Este 13 de mayo se cumplen noventa y cinco años del nacimiento de un cubano poco común, que se convirtió en héroe sin exponer su vida en una trinchera, en una riesgosa y extrema misión de rescate y salvamento, o soportando estoicamente las más brutales torturas sicológicas y físicas. Este hombre demostró su heroísmo trabajando. Pero tampoco lo hizo derribando miles de arrobas de caña con el filo de su guámpara, operando maquinarias en jornadas interminables o construyendo imprescindibles obras sociales sin descanso y a deshoras.
Este hombre poco común, que consagró su vida a esa bella forma de lo bello que es la música, se hizo héroe fabricando canciones inmortales frente al teclado de un piano, atrincherado detrás de una batuta y edificando la cultura nacional. Se llamó Adolfo Guzmán y quizás desde su llegada al mundo el 13 de mayo de 1920 estuviera dotado de una extraordinaria percepción auditiva, que se le fue educando y perfeccionando mucho más cuando tempranamente comenzó a lidiar con la teoría y el solfeo, y a entenderse de maravillas con las teclas de ébano y marfil que le permitirían traducir en melodías tantos sentimientos y emociones.
Porque el maestro Guzmán poseía lo que los conocedores llaman “oído absoluto”, y eso le permitía identificar cada nota musical en los sonidos cotidianos que se sucedían a su alrededor: el claxon de un vehículo, el tintinear de dos copas en un brindis, el metálico repique de un cuchillo cuando cae al piso. Y con tanta dedicación y pasión se volcó a la música, que todo el tiempo le resultaba insuficiente para hacerla, ya fuera desde el piano o al frente de cualquier formato instrumental.

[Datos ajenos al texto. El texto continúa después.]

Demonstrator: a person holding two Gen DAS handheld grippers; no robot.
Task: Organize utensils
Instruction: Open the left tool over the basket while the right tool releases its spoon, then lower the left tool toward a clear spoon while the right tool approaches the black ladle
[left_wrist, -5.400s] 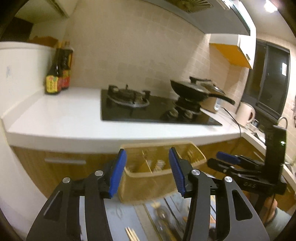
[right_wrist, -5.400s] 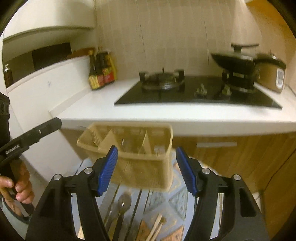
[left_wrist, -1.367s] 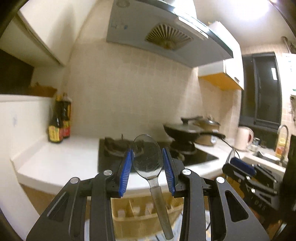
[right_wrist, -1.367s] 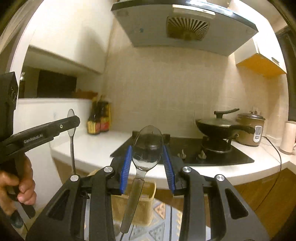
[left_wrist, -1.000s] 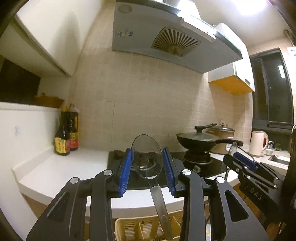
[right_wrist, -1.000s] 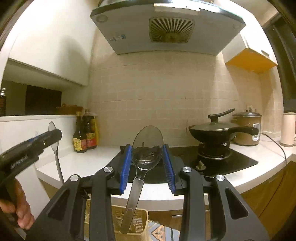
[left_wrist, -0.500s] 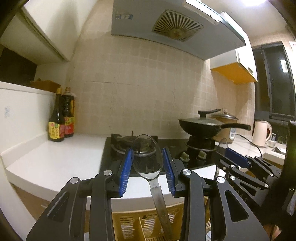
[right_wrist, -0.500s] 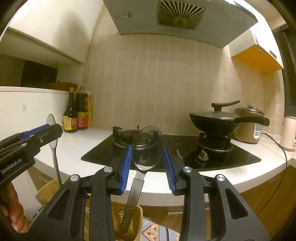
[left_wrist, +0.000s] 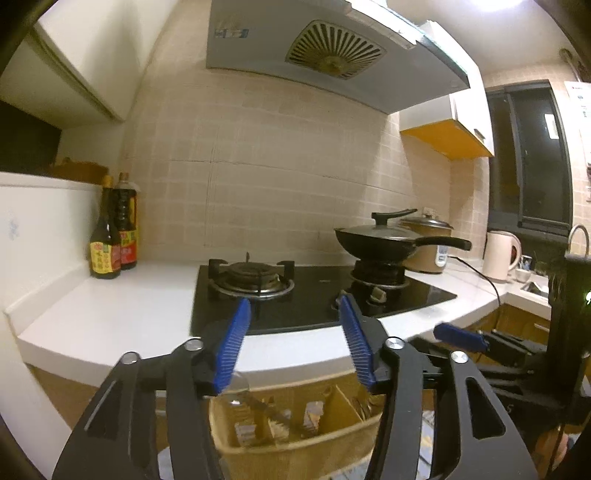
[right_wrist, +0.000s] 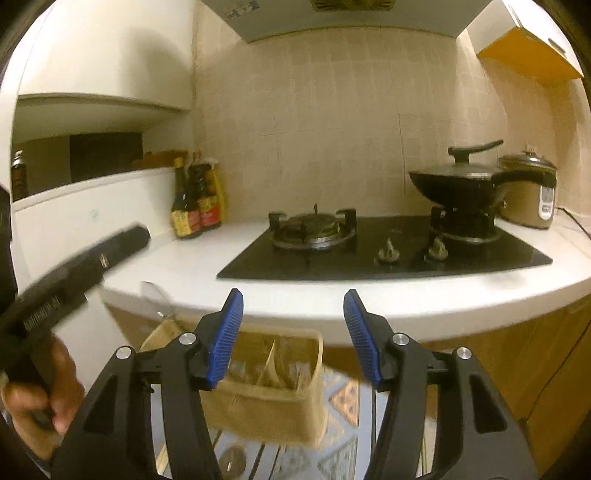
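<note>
Left gripper and right gripper, jaws opening with nothing between them, hang over the divided basket where a blurred spoon lies: release step, likely; next calls for fetching another utensil.

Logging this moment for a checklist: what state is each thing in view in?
left gripper: jaws opening, nothing between them
right gripper: jaws opening, nothing between them
spoon: lying tilted in the basket
basket: upright, holding utensils
wok: lidded, on the burner
</note>
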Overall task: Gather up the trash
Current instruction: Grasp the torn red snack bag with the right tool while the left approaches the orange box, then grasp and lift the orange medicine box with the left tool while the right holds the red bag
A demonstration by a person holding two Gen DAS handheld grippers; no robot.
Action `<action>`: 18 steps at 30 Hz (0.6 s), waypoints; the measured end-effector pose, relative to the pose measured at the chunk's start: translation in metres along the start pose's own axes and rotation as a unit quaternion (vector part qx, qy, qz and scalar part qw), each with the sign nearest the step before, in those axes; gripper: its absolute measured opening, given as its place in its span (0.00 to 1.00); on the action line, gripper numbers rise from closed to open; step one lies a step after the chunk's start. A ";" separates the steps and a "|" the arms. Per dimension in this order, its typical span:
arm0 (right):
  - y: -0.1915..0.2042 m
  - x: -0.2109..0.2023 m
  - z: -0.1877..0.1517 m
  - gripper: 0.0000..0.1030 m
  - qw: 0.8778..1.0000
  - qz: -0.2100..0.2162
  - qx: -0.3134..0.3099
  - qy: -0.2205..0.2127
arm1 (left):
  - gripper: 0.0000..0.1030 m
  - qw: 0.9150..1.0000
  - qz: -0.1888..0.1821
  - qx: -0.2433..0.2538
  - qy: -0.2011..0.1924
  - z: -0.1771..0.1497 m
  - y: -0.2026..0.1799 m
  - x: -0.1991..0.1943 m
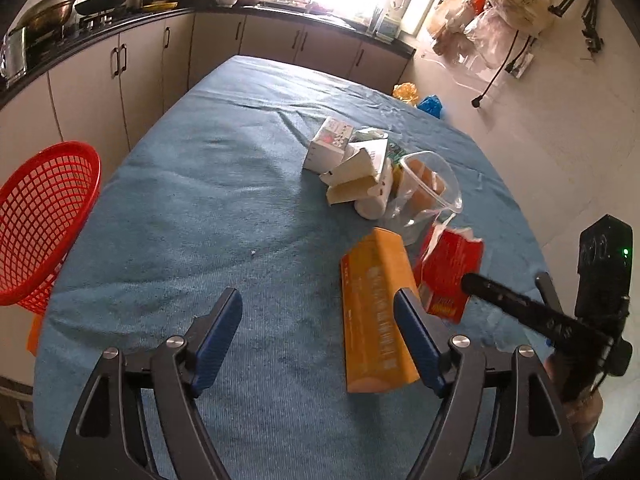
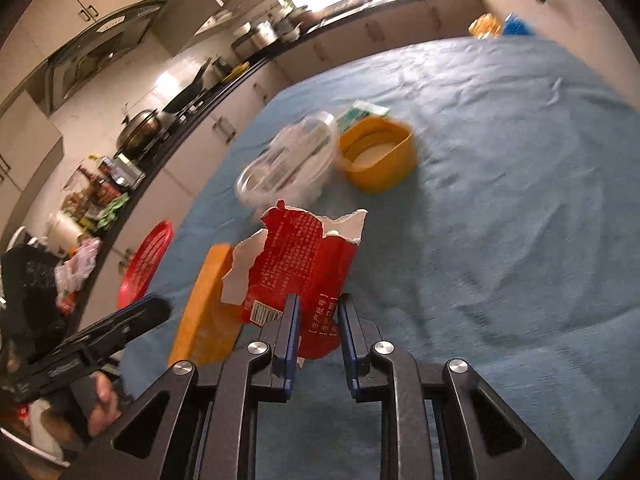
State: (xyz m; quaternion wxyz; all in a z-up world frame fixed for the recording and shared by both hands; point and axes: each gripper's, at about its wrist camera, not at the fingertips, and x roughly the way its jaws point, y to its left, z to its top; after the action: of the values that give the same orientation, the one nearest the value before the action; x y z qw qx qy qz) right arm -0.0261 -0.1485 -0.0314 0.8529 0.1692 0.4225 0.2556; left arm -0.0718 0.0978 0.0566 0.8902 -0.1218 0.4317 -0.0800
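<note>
The right gripper point(image 2: 319, 320) pinches the torn red packet point(image 2: 304, 264) for binning — the left gripper point(image 1: 318, 322) stands spread over the orange box point(image 1: 374, 312) near the table's point(image 1: 200, 200) front edge.

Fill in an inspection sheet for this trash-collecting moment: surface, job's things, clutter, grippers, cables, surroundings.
Surface: table under a wrinkled blue cloth.
Job's things: torn red packet; long orange box beside it; red mesh basket off the table's left edge.
Clutter: white cartons, clear plastic container, yellow tub, all grouped mid-table.
Grippers: right gripper shut on the red packet's lower edge; left gripper open, its right finger over the orange box, nothing gripped.
Cables: black cord hanging on the right wall.
Surroundings: kitchen counter with pans, bright window, hanging plastic bags.
</note>
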 end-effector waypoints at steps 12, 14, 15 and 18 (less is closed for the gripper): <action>-0.038 -0.037 0.005 0.20 0.998 -0.029 0.029 -0.048 | 0.82 0.996 0.009 0.087 0.028 -0.013 -0.063 0.018; -0.043 -0.041 0.004 0.20 0.998 -0.025 0.034 -0.051 | 0.82 0.995 0.017 0.088 0.042 -0.016 -0.068 0.027; -0.043 -0.041 0.004 0.20 0.998 -0.023 0.035 -0.051 | 0.82 0.995 0.021 0.090 0.046 -0.017 -0.070 0.031; -0.046 -0.044 0.002 0.20 0.998 -0.016 0.035 -0.051 | 0.82 0.993 0.038 0.099 0.056 -0.021 -0.079 0.043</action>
State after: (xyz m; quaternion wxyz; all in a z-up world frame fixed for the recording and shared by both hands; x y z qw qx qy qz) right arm -0.0335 -0.2113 -0.0260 0.8710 0.2049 0.3892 0.2186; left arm -0.0646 0.0083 0.0345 0.8748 -0.0118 0.4749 -0.0953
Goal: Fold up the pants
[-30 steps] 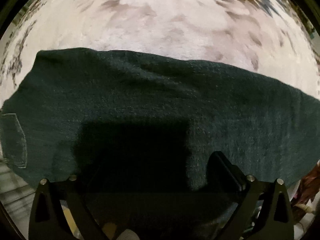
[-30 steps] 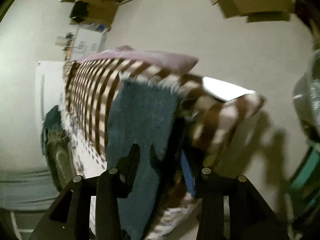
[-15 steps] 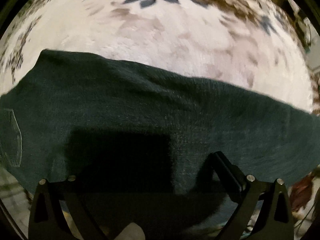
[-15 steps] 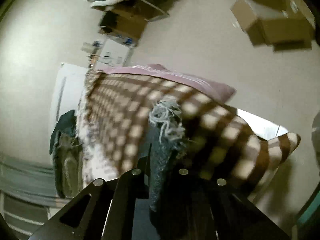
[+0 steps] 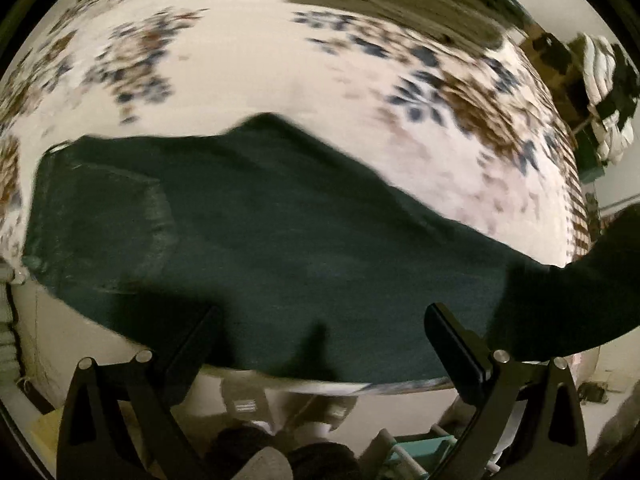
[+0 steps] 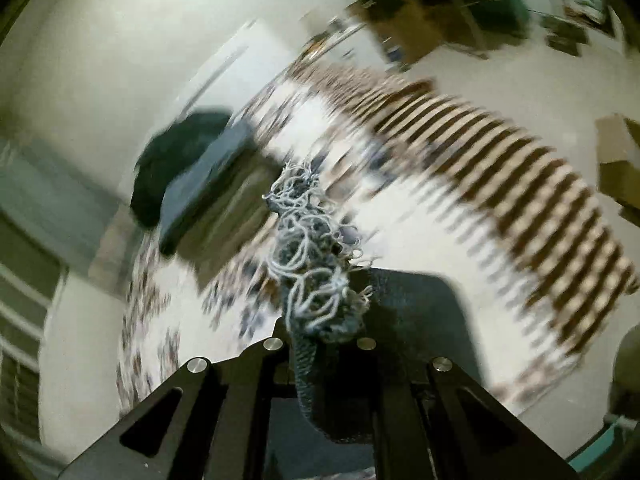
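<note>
The dark blue-green pants (image 5: 280, 240) lie flat across a white floral bedspread (image 5: 260, 72), waistband and back pocket (image 5: 100, 216) at the left. My left gripper (image 5: 320, 332) is open and empty, hovering over the pants' near edge. The leg end at the right lifts off the bed (image 5: 580, 288). My right gripper (image 6: 324, 320) is shut on the frayed leg hem (image 6: 316, 264), with pale threads sticking out past the fingers. The right wrist view is blurred.
The bed's near edge (image 5: 400, 388) runs just in front of my left gripper, with clutter on the floor below. A brown striped blanket (image 6: 520, 184) covers the far part of the bed. Cardboard boxes (image 6: 420, 28) and shelves stand by the wall.
My right gripper closed on the frayed leg hem and swung with it. My left gripper pulled back and up, so the pants' waist end and the bed edge came into view.
</note>
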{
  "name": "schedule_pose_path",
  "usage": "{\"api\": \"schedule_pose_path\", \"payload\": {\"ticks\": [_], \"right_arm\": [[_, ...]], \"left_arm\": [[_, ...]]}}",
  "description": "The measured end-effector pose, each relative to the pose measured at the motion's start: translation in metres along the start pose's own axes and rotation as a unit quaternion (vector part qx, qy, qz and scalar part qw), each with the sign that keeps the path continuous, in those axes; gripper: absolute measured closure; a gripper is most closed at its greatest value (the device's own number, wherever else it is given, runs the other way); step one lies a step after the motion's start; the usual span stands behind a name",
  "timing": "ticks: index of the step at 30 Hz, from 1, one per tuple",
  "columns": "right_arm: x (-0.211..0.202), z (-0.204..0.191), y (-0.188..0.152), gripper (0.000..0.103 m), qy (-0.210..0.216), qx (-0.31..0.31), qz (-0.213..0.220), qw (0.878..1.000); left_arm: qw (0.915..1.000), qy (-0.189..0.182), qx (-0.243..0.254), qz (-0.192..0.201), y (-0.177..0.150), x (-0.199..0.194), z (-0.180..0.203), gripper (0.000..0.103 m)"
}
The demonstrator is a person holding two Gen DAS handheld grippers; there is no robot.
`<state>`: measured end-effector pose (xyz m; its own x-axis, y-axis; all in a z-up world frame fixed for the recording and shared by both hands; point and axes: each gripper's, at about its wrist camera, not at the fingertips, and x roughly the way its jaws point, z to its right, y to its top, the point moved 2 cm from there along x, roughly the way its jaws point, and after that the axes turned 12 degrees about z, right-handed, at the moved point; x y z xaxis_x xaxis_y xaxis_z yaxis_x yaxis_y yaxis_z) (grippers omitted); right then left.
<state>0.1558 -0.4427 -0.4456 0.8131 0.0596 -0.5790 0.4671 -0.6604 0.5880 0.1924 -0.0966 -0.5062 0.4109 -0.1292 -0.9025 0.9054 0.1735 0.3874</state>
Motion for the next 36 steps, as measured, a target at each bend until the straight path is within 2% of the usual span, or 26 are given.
{"api": "schedule_pose_path", "payload": {"ticks": [6,10,13,15,16,17,18,20,21,23,26,29,31,33,36], "right_arm": [[0.065,-0.07,-0.124,0.096,0.011,-0.081,-0.097,0.992],[0.104,-0.094,-0.205,0.096,0.0,-0.141,-0.147,0.979],[0.124,-0.106,-0.248,0.095,-0.022,-0.192,-0.167,0.967],[0.139,-0.108,-0.269,0.08,-0.048,-0.205,-0.194,0.958],[0.137,-0.116,-0.278,0.071,-0.049,-0.214,-0.19,0.957],[0.133,-0.123,-0.284,0.054,-0.026,-0.216,-0.201,0.955],[0.131,-0.131,-0.288,0.047,0.002,-0.208,-0.224,0.952],[0.118,-0.142,-0.292,0.048,0.078,-0.154,-0.274,0.946],[0.111,-0.142,-0.289,0.048,0.079,-0.143,-0.275,0.948],[0.094,-0.131,-0.276,0.048,0.07,-0.095,-0.262,0.958],[0.083,-0.101,-0.257,0.048,0.017,-0.05,-0.232,0.971],[0.102,-0.078,-0.262,0.048,-0.037,-0.046,-0.242,0.968],[0.125,-0.069,-0.283,0.047,-0.061,-0.068,-0.279,0.956],[0.128,-0.077,-0.285,0.043,-0.059,-0.091,-0.264,0.958],[0.127,-0.081,-0.284,0.043,-0.057,-0.11,-0.265,0.956]], "left_arm": [[0.9989,0.036,-0.027,0.012,-0.002,-0.005,-0.084,0.0],[0.9969,0.049,-0.061,0.009,-0.007,-0.008,-0.135,0.0],[0.9955,0.058,-0.074,0.01,-0.012,-0.011,-0.157,0.0],[0.9943,0.065,-0.083,0.011,-0.016,-0.013,-0.171,0.0],[0.9939,0.067,-0.087,0.012,-0.017,-0.015,-0.176,0.0],[0.9932,0.07,-0.092,0.011,-0.018,-0.015,-0.181,0.0],[0.9924,0.075,-0.097,0.011,-0.02,-0.015,-0.187,0.0],[0.9907,0.082,-0.108,0.009,-0.022,-0.014,-0.197,0.0],[0.9892,0.085,-0.119,0.007,-0.024,-0.013,-0.204,0.0],[0.9864,0.086,-0.14,0.004,-0.025,-0.011,-0.214,0.0],[0.9811,0.089,-0.172,0.005,-0.027,-0.004,-0.228,0.0],[0.9717,0.095,-0.216,0.009,-0.029,0.007,-0.245,0.0],[0.9617,0.091,-0.259,0.011,-0.032,0.018,-0.259,0.0],[0.9481,0.077,-0.307,0.024,-0.034,0.028,-0.272,0.0],[0.9326,0.051,-0.353,0.054,-0.035,0.035,-0.279,0.0]]}}
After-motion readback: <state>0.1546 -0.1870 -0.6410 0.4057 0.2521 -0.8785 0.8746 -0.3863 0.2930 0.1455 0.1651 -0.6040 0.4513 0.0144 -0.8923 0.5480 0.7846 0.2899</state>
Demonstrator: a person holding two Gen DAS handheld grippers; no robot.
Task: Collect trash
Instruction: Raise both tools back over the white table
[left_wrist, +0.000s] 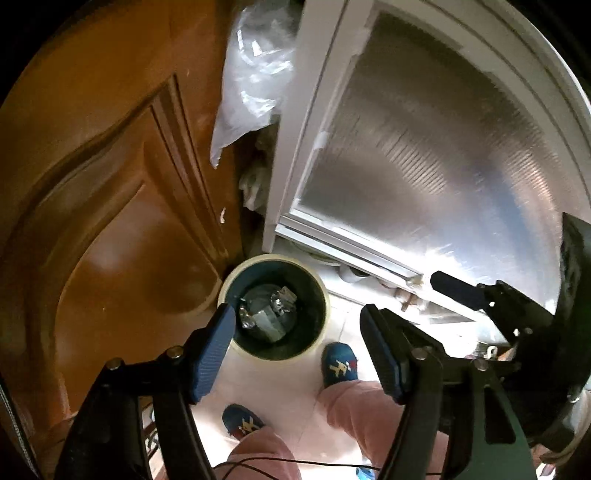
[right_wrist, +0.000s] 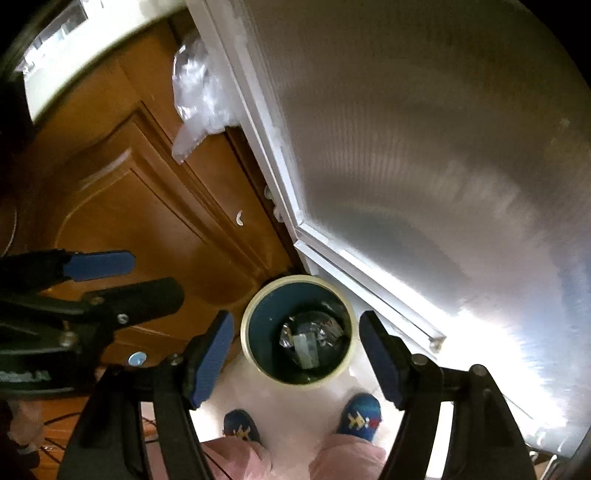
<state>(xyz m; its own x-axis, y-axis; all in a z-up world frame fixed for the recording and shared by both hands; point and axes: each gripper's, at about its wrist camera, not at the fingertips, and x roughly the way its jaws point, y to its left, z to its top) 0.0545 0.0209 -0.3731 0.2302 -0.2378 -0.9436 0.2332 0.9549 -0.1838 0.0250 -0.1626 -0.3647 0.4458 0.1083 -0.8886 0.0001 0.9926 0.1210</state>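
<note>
Below, trash bin (left_wrist: 274, 306) sits on floor between wooden door (left_wrist: 110, 206) and glass door (left_wrist: 424, 155), crumpled trash (left_wrist: 267, 312) inside. Left gripper (left_wrist: 297, 354) and right gripper (right_wrist: 295, 356) both spread wide, empty, above it.

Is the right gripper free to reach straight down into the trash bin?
Probably yes: the right gripper is open and empty above the trash bin, whose mouth is uncovered, and nothing sits between them. How far down it is cannot be told.

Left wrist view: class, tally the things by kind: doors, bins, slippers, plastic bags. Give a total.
Doors: 2, wooden and frosted glass
Bins: 1
Slippers: 2
Plastic bags: 1
Total: 6
</note>
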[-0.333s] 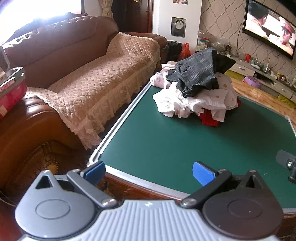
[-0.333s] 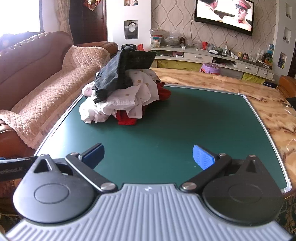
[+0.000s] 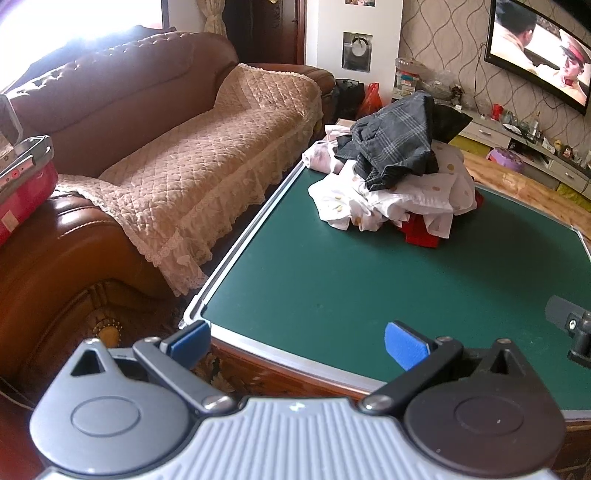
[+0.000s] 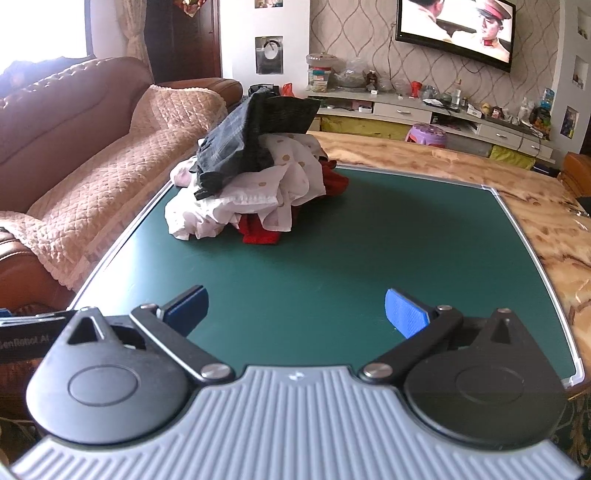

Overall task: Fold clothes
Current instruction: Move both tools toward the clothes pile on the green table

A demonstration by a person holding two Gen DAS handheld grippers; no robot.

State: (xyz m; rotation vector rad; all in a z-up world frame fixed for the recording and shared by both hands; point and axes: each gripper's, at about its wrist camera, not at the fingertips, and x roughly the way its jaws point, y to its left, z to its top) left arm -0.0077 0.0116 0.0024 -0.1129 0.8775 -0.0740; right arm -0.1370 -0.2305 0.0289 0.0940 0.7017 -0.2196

Es que a este hombre poco común le asistieron desde los mismos comienzos de su ejercicio profesional unos extraordinarios atributos, no sólo como virtuoso pianista y exquisito compositor, porque Guzmán tenía también el don de organizar, aglutinar, orquestar; de hacerse seguir desde que elevaba los brazos, bajaba la vista hacia la partitura o dirigía hacia un músico o hacia una sección del conjunto su mirada. Esa mirada suya tan especial, con una profundidad en la cual afloraba la inmensa calidad humana que lo caracterizaba como un hombre “en el buen sentido de la palabra, bueno”.
De ese modo también evocan a Adolfo Guzmán todos los privilegiados por su cercanía, por sus enseñanzas, por su amistad; todos los beneficiarios de su arte. O lo que es lo mismo, Cuba entera. Por eso en la cancionística cubana pervive aún el infinito desconsuelo que significó su pérdida aquel aciago 30 de julio de 1975, porque muchas partituras se quedaron esperando por las notas musicales que sobre ellas hubiera desgranado la sublime inspiración del artista que mereciera en vida -y aún después de su muerte- el Título Honorífico de Héroe del Trabajo de la República de Cuba.
De otro modo no podría reconocerse la labor de quien con poco más de veinte años de edad fue uno de los directores musicales y orquestadores de la Mil Diez, estación radial del Partido Socialista Popular. Pero no fue sólo en aquella legendaria emisora donde Adolfo Guzmán hiciera sus considerables aportes, pues la historia de la radio cubana tiene en el desempeño de este músico la razón de ser de incontables episodios que la engrandecieron y dignificaron.
Fundador además de la televisión cubana en los albores de los años cincuenta del pasado siglo, alternó sus responsabilidades como director musical en ese impactante medio de comunicación con el siempre apetecido trabajo directo frente al público en prestigiosos centros nocturnos y cabarets, sin descuidar por ello su pactado compromiso con la radio y con las incipientes transmisiones televisivas.
Un gigante de la sensibilidad y del trabajo fue Adolfo Guzmán hasta su último aliento, pues cuando sintió la cercanía de la muerte no pidió la presencia de un médico, sino que se llamara a la emisora radial donde lo esperaban para un ensayo, y hubiera posibilidad de sustituirlo. Como si fuera posible sustituir alguna vez en la historia musical cubana a un hombre poco común, que demostró su heroicidad fabricando canciones inmortales frente al teclado de un piano, atrincherado detrás de una batuta y edificando la cultura nacional.